Rwandan’s are at the end of the first week of the 100days to mark the 16th commemoration of the 1994 Genocide against the Tutsi. In only 100 days over one million Tutsis were slaughtered.
Amidst the difficulty of recalling such traumatic events of Rwandan’s past, why then do they take the trouble to remember those horrific days?
Rwanda was not just another ugly event in human history. Virtually all students of the subject agree that what happened in those 100 days from April to July 1994 constituted one of the purest manifestations of genocide in our time, meeting all the criteria set down in the 1948 Geneva Convention on the Prevention and Punishment of Genocide.
And since genocide is universally acknowledged as a crime of all crimes, an attack not just on the actual victims but also on all humanity, by definition needs to be remembered and memorialized.

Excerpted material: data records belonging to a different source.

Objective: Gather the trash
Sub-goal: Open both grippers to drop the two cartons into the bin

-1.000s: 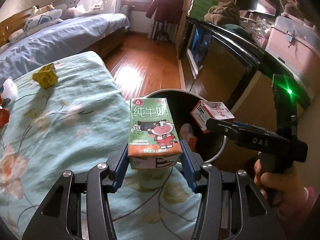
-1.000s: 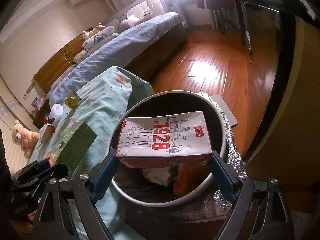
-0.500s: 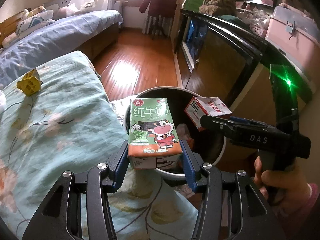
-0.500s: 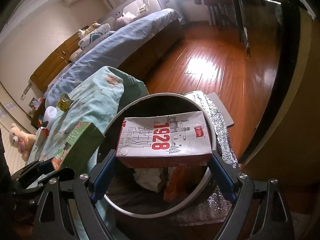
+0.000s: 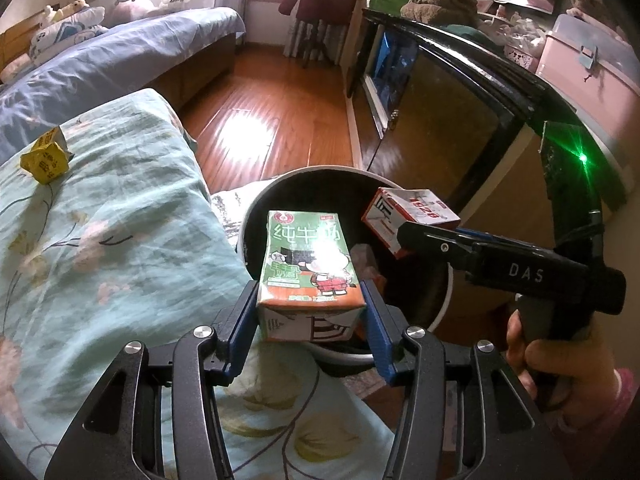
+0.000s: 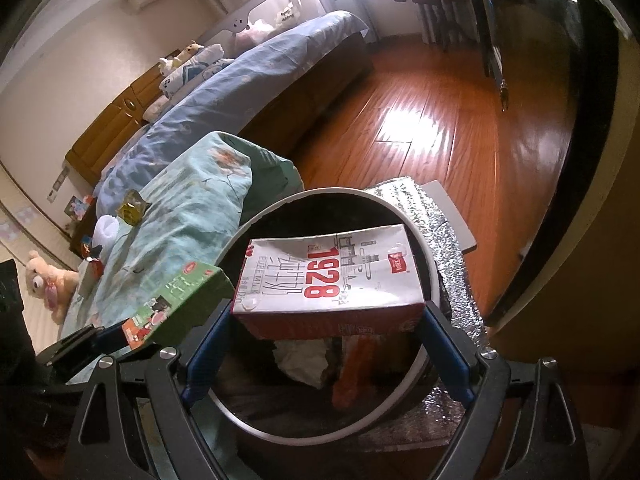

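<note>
Hand-held gripper [image 6: 326, 320] over bin rim [image 6: 416, 224], floor [image 6: 440, 128] open

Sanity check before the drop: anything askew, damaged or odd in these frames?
Nothing spilled. The white-and-red milk carton looks dented along its top face, held lengthwise in the right gripper over the trash bin. The left gripper holds the green milk carton over the bin's near rim. A crumpled yellow carton is on the floral quilt.
</note>
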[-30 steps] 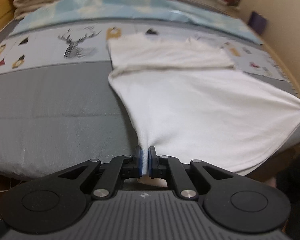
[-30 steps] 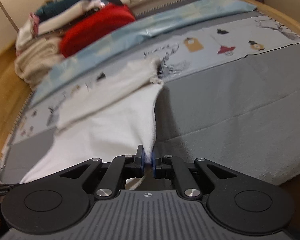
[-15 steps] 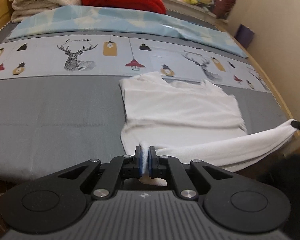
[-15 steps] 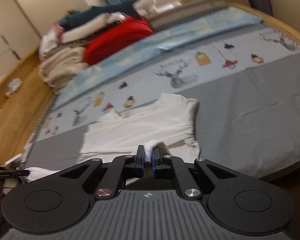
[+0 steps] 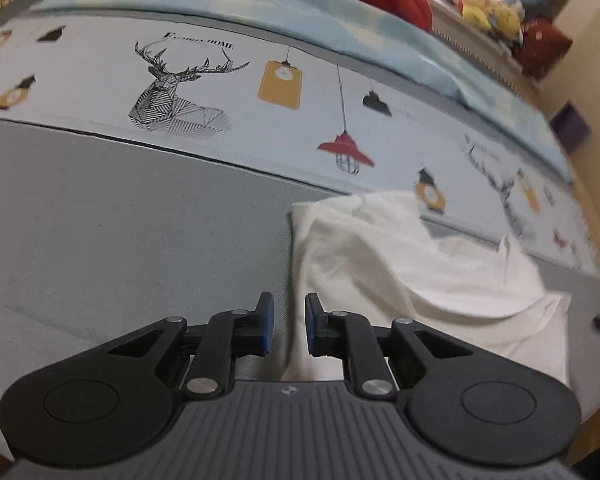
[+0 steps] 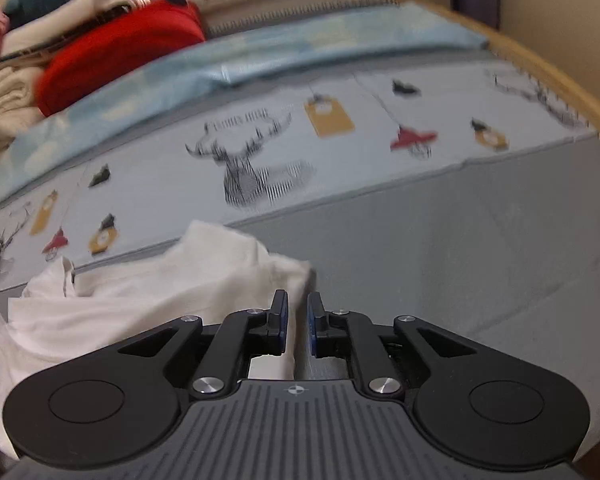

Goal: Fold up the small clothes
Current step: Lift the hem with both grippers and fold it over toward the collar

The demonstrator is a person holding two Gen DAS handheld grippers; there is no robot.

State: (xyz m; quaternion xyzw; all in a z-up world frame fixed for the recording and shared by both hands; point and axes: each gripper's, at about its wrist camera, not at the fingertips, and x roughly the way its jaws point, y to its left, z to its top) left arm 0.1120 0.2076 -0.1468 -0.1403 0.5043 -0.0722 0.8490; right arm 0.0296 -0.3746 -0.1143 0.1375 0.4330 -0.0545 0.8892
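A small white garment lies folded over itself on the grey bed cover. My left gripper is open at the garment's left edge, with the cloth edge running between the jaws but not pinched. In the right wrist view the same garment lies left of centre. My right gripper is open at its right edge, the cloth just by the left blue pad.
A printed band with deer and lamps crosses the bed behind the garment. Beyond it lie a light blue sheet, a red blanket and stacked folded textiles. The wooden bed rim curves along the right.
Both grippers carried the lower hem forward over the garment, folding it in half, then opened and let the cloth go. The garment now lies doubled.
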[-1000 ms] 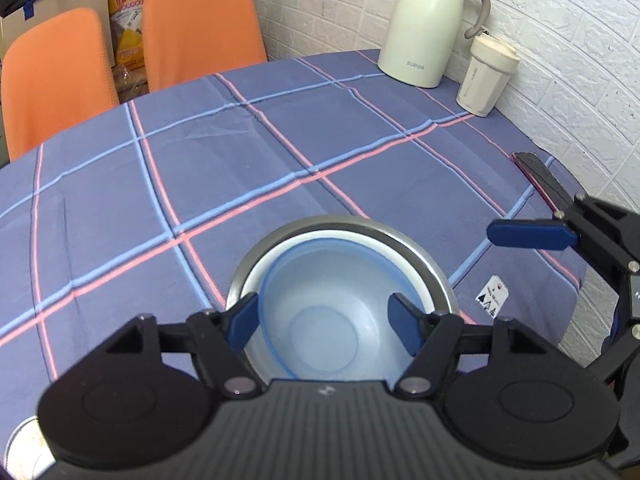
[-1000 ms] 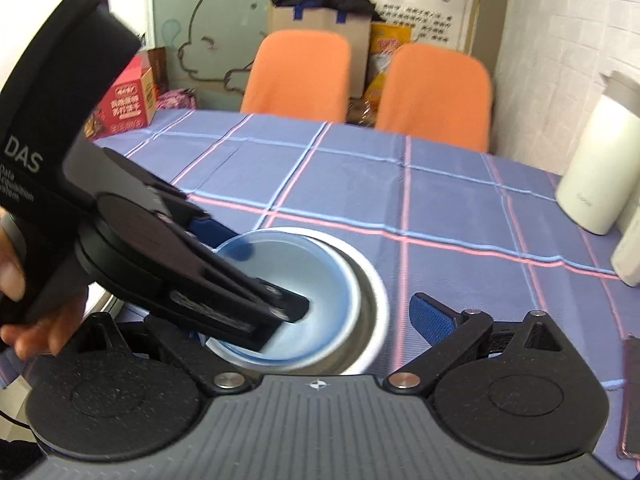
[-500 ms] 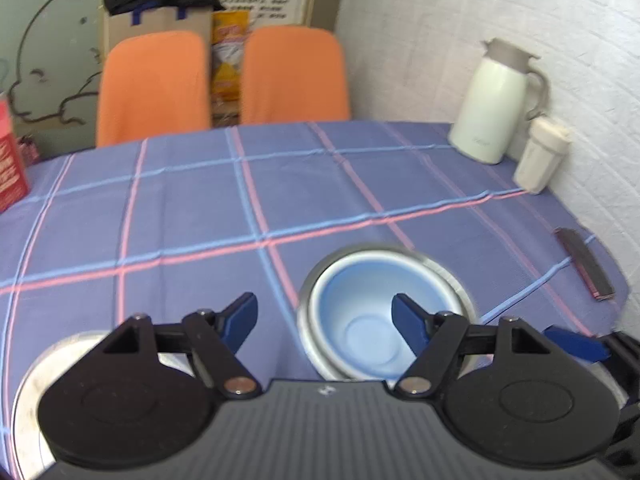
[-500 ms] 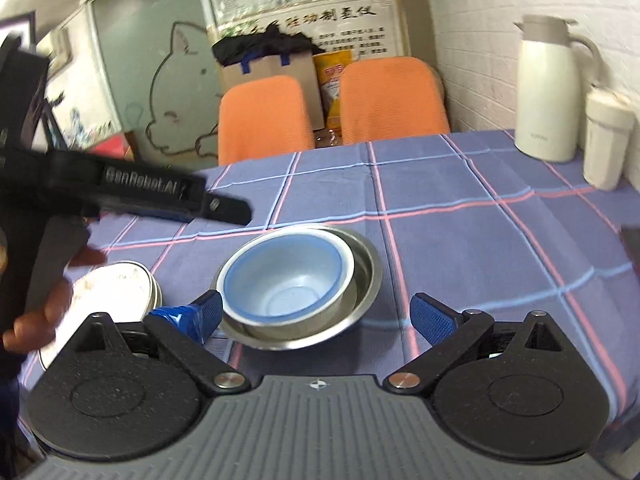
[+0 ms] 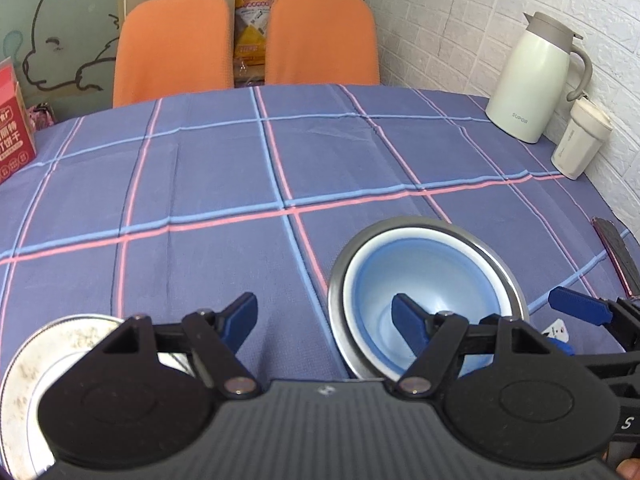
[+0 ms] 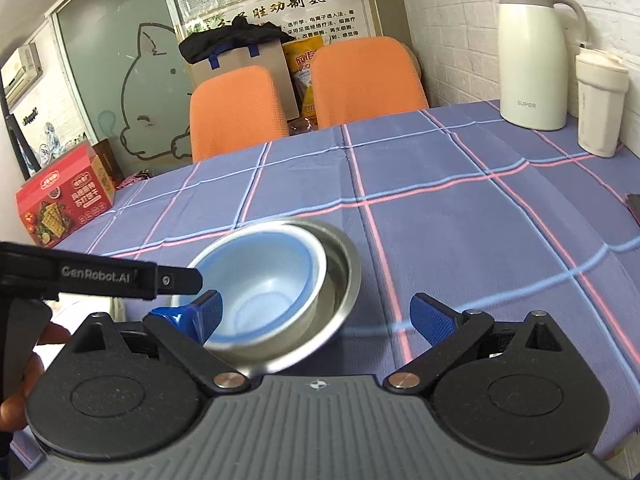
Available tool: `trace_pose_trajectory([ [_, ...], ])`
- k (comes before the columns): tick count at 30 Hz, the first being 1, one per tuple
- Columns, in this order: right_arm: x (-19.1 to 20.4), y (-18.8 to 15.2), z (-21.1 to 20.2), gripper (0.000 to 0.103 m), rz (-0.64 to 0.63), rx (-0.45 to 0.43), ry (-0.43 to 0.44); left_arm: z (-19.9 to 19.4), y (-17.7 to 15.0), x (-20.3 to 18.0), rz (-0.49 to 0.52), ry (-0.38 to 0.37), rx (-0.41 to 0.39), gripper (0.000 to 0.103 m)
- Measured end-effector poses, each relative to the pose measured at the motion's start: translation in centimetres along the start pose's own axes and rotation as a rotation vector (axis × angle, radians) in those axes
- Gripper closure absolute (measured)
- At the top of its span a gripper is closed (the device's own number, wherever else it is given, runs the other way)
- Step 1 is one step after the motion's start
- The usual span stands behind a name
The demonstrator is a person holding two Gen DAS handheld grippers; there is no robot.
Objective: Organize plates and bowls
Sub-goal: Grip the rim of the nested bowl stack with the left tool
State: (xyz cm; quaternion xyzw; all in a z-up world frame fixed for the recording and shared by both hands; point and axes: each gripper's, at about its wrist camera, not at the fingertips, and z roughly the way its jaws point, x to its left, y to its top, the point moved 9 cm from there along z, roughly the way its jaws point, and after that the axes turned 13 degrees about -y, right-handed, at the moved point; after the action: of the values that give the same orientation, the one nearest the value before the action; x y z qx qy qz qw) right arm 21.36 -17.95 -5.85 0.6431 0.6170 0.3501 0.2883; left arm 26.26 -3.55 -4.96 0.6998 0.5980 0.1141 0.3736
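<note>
A light blue bowl (image 5: pixel 420 284) sits nested inside a steel bowl (image 5: pixel 508 276) on the checked tablecloth; both also show in the right wrist view, the blue bowl (image 6: pixel 260 276) inside the steel bowl (image 6: pixel 340 280). A white speckled plate (image 5: pixel 24 364) lies at the near left. My left gripper (image 5: pixel 324 320) is open and empty, above the cloth between the plate and the bowls. My right gripper (image 6: pixel 316 316) is open and empty, just in front of the bowls.
A white thermos jug (image 5: pixel 532 80) and a white cup (image 5: pixel 580 140) stand at the far right by the brick wall. A dark phone (image 5: pixel 616 248) lies near the right edge. A red box (image 6: pixel 64 196) stands at the left. Two orange chairs (image 5: pixel 248 40) stand behind the table.
My left gripper has drawn back and to the left from over the blue bowl, so the plate comes into view. My right gripper has pulled back and tilted up.
</note>
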Motion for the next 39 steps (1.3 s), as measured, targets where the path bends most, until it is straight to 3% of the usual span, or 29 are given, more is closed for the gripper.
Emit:
trace_pose_trajectory([
  [14, 0.3, 0.0, 4.8, 0.015, -0.068, 0.088, -0.029, 4.8, -0.1, 0.6, 0.001, 0.015, 0.095, 0.028],
  [18, -0.1, -0.5, 5.4, 0.015, -0.08, 0.107, -0.048, 5.1, -0.1, 0.6, 0.008, 0.008, 0.087, 0.026],
  [24, -0.7, -0.6, 5.2, 0.015, -0.094, 0.104, -0.085, 4.8, -0.3, 0.5, 0.017, 0.013, 0.085, 0.026],
  [29, 0.5, -0.9, 4.9, 0.014, -0.122, 0.102, -0.079, 4.7, -0.4, 0.1, 0.009, -0.031, 0.078, 0.026],
  [39, 1.4, -1.2, 4.9, 0.012, -0.122, 0.045, -0.057, 4.8, -0.6, -0.2, 0.036, -0.025, 0.065, 0.024],
])
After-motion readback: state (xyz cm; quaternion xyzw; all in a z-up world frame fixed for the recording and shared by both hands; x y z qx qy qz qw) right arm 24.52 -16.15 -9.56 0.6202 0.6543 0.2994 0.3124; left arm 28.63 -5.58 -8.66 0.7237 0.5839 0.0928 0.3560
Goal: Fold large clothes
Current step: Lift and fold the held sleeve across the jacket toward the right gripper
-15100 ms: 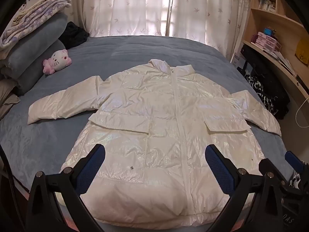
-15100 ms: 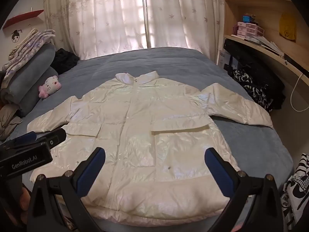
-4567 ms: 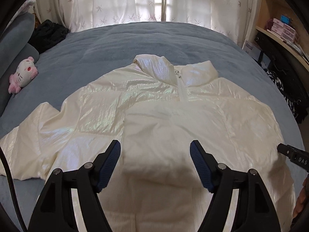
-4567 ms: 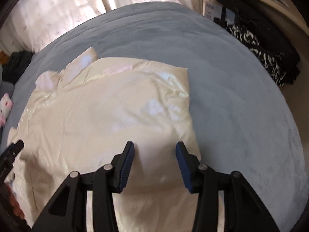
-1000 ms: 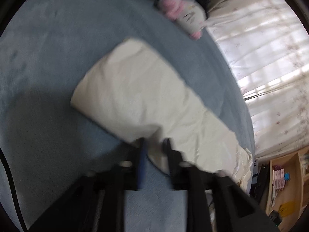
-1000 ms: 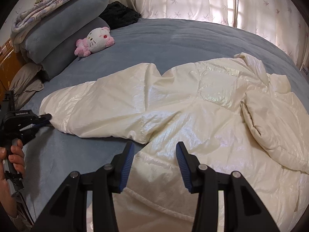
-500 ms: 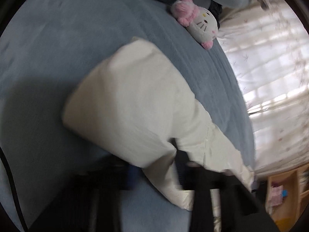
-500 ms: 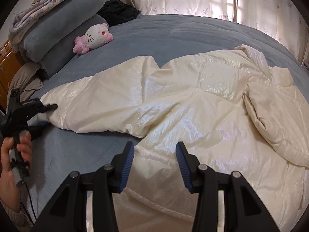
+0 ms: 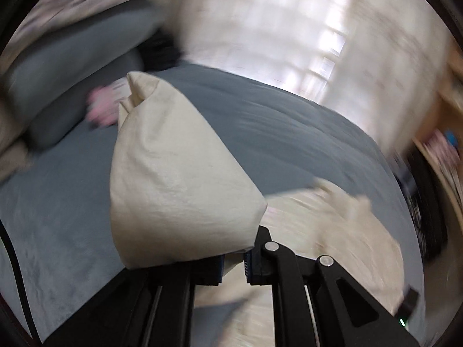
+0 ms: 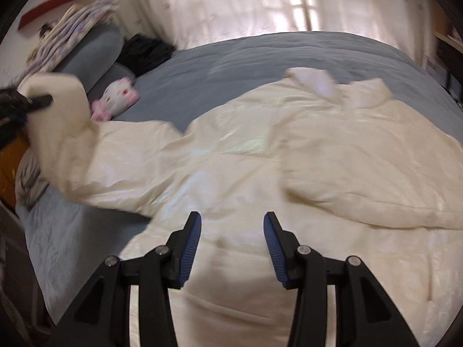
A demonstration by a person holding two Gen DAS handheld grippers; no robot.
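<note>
A cream padded jacket (image 10: 260, 173) lies spread across a grey-blue bed (image 10: 289, 55), its fold judged to be roughly half begun: one sleeve (image 10: 361, 199) already lies across the body at 3 o'clock in the right wrist view, while the other sleeve (image 9: 173, 179) is lifted clear of the bed at 9 o'clock, clamped at its cuff by the left gripper (image 9: 233, 263), whose fingers are pressed together on the fabric. The right gripper (image 10: 230, 245) hangs over the jacket's lower half with its fingers apart and holding nothing. Still to come, by the look of it, are laying the raised sleeve over the body and folding the hem up toward the collar (image 10: 338, 86). A pink-and-white plush toy (image 10: 117, 99) sits at 10 o'clock just beside the raised sleeve, with stacked pillows (image 10: 89, 49) and a dark garment (image 10: 144, 52) behind it; none lies on the jacket, though the toy is close to the sleeve's path.
</note>
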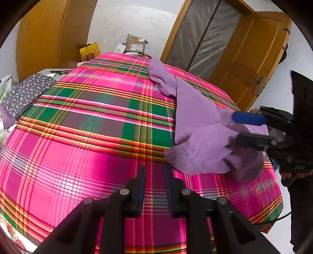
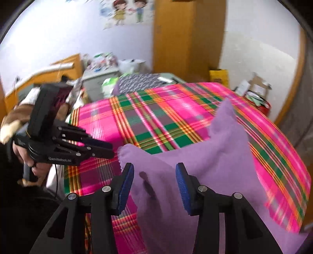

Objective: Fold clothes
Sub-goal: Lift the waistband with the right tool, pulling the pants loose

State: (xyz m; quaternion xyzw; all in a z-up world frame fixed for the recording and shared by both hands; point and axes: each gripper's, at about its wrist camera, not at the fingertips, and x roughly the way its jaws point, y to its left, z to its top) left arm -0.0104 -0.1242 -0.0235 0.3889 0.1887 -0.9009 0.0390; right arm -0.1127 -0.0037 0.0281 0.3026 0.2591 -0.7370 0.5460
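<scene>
I have both grippers over a table covered by a pink, green and orange plaid cloth [image 1: 93, 121], which fills most of what I see. The purple garment [image 1: 195, 125], a soft fleecy piece, lies crumpled along the right side of that cloth in my left wrist view, one end trailing toward the far edge and the bulk bunched near the right edge.

My left gripper [image 1: 154, 172] hangs above bare plaid just beside the garment's near hem, its jaws parted by a narrow gap with nothing between them. My right gripper [image 2: 154, 172] has its blue-padded jaws spread wide; the purple fabric lies under and between them, but the pads do not press on it. In the left view one finger sits above a fold and the other seems to lie against the fabric (I cannot tell whether it really touches).

The right wrist picture is smeared, so details there are soft. A hand [image 2: 25, 154] grips the left tool's handle at the table's edge.

Around the table: a folded dark cloth with small white dots [image 1: 27, 93] sits at the far left corner, a yellow box [image 1: 89, 51] and a cardboard box [image 1: 135, 46] stand beyond the far end, an orange wooden door [image 1: 252, 56] is open beside a sheet of clear plastic [image 1: 203, 43], and the walls are white, one with cartoon stickers [image 2: 127, 11].
</scene>
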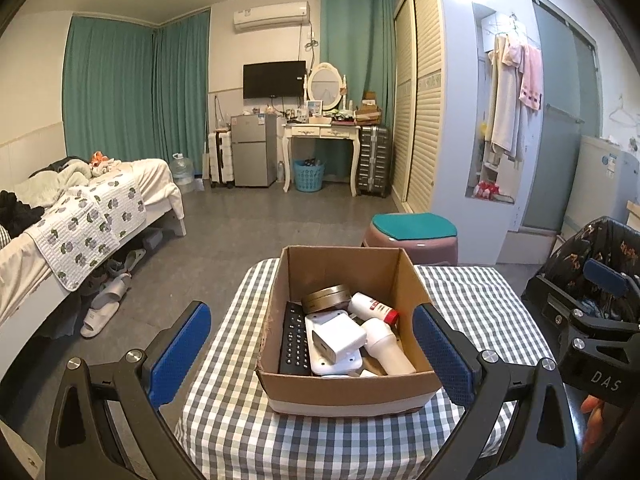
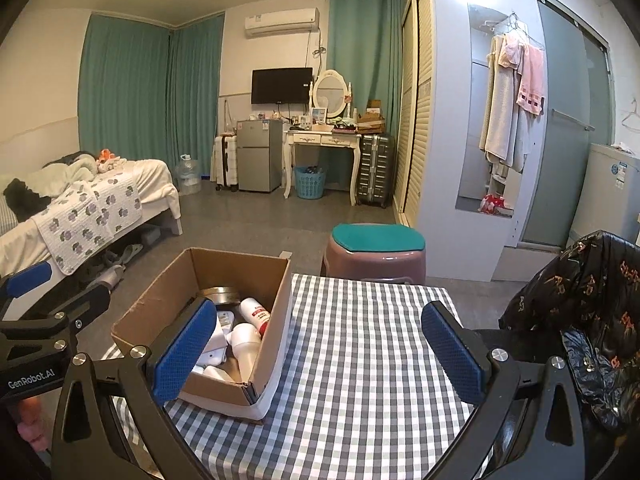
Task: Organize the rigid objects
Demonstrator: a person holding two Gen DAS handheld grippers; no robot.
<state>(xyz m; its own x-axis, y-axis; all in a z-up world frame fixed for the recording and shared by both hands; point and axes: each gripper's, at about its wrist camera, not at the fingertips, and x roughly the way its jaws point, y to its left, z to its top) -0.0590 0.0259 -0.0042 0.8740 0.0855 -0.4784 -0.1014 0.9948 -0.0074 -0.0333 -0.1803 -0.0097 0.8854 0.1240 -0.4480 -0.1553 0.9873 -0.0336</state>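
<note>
A cardboard box (image 1: 352, 392) stands on the checked tablecloth (image 1: 232, 424). Inside it lie a black remote (image 1: 295, 338), a round gold tin (image 1: 326, 297), a white adapter (image 1: 340, 338), a white bottle with a red cap (image 1: 374, 308) and a larger white bottle (image 1: 388, 346). My left gripper (image 1: 312, 354) is open, its blue pads either side of the box, nothing held. In the right wrist view the box (image 2: 276, 344) sits left of centre. My right gripper (image 2: 320, 354) is open over bare cloth (image 2: 360, 360), its left pad (image 2: 184, 352) in front of the box.
A pink stool with a teal cushion (image 2: 378, 252) stands beyond the table. A black patterned bag (image 2: 596, 320) hangs at the right edge. A bed (image 1: 80, 208) lies to the left with slippers (image 1: 102, 308) on the floor. A wardrobe (image 1: 420, 92) rises at right.
</note>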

The Rwanda genocide was a deliberate conspiratorial operation planned, organized and executed by a small, sophisticated, highly organized group of Hutu extremists who believed their self-interest would be enhanced if every one of Rwanda’s close to one million Tutsi were annihilated. They came frighteningly close to total success; this wasn’t the case as evident in today’s Rwanda 16 years after the 1994 Genocide against the Tutsi.
A lot of people don’t like to remember horrific events like this, but it is essential to remember and learn in order to move on.
Irene Mukanyonga, 18, says, “Recalling the genocide makes me remember my mother and papa and keep them within me so that I never forget them.”
Commemoration for others, is an opportunity to learn from and not repeat the same mistakes.
Moses Karangwa, 28, is a driver by profession who said, “remembering the genocide is important because it’s a learning experience especially for the youth. They get to know what happened in the past and never again repeat such evil deeds.”
For Seith Ngarambe, 35, commemorating the genocide is a crucial because it helps Rwandan’s to understand their loss and work harder towards building this nation to achieve development.
“It’s important for us who remained behind and survived to show respect to Rwanda’s heroes. Commemoration is therefore a gesture of remembering those that left us who would otherwise have contributed to the development of the country,” Ngarambe said.
If you still wonder why 16 year down the road, Rwanda still keeps the memory of the 1994 Genocide against the Tutsi, it’s because remembering has that unseen paramount significance that only Rwandans can see if they have to move on.